Mad Max: Fury Road is an extremely visceral film, and the action is fast and furious. Miller stages the high octane action with a vim and vigour and furious energy that belies his 70 years. There is lots of amazing stunt work and some superbly choreographed destruction, efficiently staged by stunt director Guy Norris. There are some complicated action sequences, and some of the most spectacular set pieces staged in a film for quite some time. Much of the action was shot without the aid of CGI, which makes them even more impressive.
There are some 150 handcrafted vehicles used in this nonstop destructive chase across the desert, although some of the cars look like they have taken a detour from the set of Peter Weir’s The Cars That Ate Paris, which is probably a deliberate aesthetic choice by Miller.
The film is set in a grim and bleak dystopian future world. But rather than shooting the film in Australia, Miller has been forced to shoot much of Mad Max: Fury Road in the African nation of Namibia. The wide open and inhospitable landscapes provide a suitably bleak backdrop to the action. Cinematographer John Seale has captured some superbly surreal images, especially with those night time scenes that are bathed in an eerie blue light.
Unusually for such a testosterone-fuelled action movie there is a strong feminine slant to the action. Theron is another strong and capable kick-arse female action hero, in the mold of Linda Hamilton from the first two Terminator movies and Sigourney Weaver’s Ripley from the Alien series. Her story though lends the material some emotional heft amidst the rousing action sequences.

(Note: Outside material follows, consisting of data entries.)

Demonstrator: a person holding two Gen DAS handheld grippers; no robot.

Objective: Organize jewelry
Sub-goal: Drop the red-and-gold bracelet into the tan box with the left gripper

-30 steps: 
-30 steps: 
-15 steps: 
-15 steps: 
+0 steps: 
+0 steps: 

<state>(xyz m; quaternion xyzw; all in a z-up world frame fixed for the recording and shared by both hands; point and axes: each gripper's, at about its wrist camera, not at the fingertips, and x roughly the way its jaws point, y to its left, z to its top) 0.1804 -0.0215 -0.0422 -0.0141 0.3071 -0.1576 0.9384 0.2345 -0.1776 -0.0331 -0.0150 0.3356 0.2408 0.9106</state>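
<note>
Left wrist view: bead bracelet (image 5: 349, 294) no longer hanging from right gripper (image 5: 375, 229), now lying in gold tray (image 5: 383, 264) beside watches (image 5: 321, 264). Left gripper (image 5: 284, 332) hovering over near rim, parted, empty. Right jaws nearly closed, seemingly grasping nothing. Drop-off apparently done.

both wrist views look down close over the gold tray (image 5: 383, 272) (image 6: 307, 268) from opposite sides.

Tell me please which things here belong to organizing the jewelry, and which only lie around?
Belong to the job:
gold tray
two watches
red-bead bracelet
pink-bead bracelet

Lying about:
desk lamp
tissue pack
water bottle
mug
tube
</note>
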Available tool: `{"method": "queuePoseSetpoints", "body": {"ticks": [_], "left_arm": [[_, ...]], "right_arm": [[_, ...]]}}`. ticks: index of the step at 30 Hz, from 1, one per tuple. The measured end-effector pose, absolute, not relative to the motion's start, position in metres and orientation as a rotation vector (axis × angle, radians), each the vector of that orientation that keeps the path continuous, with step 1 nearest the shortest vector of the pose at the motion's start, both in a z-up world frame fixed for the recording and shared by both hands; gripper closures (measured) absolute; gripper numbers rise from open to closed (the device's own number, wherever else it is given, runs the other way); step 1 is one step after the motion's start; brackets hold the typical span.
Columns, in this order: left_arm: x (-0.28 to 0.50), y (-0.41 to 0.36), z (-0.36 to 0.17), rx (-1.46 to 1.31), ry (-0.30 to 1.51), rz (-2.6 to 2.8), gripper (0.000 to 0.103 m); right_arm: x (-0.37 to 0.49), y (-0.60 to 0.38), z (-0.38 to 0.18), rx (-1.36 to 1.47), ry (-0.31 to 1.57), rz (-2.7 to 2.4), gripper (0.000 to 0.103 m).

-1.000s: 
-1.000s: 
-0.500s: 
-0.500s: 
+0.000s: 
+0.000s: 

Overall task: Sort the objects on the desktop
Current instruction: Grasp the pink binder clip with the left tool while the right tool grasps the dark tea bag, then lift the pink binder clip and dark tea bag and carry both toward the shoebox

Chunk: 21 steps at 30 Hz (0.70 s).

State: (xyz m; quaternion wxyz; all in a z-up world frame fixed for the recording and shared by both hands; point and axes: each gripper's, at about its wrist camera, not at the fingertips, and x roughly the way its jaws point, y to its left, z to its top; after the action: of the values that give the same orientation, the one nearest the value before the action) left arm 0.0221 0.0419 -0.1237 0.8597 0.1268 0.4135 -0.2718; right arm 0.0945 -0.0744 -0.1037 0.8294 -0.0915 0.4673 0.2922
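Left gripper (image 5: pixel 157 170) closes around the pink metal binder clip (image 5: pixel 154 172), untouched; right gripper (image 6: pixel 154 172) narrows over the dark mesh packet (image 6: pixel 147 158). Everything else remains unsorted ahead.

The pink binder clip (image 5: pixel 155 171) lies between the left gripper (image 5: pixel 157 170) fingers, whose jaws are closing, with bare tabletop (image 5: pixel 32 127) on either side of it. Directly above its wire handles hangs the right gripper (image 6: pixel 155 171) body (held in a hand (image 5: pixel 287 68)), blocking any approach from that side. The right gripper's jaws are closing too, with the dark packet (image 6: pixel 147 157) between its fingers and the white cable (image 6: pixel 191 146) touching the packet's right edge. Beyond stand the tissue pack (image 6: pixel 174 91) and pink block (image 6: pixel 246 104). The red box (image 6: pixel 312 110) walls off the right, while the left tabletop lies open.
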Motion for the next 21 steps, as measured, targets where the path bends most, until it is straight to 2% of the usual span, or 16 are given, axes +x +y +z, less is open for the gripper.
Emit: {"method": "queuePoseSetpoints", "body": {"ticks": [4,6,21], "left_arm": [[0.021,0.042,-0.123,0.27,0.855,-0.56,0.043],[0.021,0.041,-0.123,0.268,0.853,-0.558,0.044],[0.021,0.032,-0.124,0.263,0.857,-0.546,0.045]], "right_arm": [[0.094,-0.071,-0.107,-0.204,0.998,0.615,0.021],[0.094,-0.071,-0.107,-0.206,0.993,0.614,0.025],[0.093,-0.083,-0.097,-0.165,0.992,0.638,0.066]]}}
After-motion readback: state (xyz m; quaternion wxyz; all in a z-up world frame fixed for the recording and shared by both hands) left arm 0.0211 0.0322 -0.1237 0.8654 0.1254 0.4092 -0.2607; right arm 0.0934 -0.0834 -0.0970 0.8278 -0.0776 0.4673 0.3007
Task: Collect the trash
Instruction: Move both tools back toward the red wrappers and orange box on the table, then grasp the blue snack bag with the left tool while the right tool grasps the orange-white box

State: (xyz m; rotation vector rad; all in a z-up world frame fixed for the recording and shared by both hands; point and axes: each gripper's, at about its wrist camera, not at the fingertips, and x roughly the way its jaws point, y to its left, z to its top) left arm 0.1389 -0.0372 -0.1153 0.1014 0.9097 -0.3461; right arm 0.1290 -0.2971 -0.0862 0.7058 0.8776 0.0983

Hardy has a strong physical presence that serves the material well, and while he has a suitably sullen presence as the taciturn anti-hero he lacks the raw sexuality of the young Mel Gibson. An early scene in which he battles against a number of Immortan Joe’s enforcers shows the same physicality he brought to bear in his breakthrough film, the brutal and punishing true prison drama Bronson. And for a star of the film he doesn’t have a lot to say as he doesn’t really speak until about half way through the movie. In fact there is minimal dialogue in the film. Max is almost a secondary character in his own film, as it is Theron’s Furiosa who basically drives the action here. And there is a surprising lack of chemistry between Theron and Hardy.
Hoult seems to be enjoying himself as the reckless Nux, one of Immortan Joe’s so-called “war boys”, who becomes an ally of Furiosa and Max. With his shaven head, his pale pallor and and white body paint, Hoult is nearly unrecogniseable. One of the nubile women is played by model Rosie Huntington-Whiteley. And there is a scene where the five women are bathing in the desert that seems gratuitous and little more than a middle-aged man’s fantasy.
The supporting cast features a number of recogniseable local actors in small roles. And many of the actors playing the psychotic warriors are so distinctive looking that one wonders where Miller found them.
Mad Max: Fury Road ends on a satisfying note, but there is more than a hint that we could see yet another fast and furious outing featuring Mad Max Rockatansky in the not too distant future.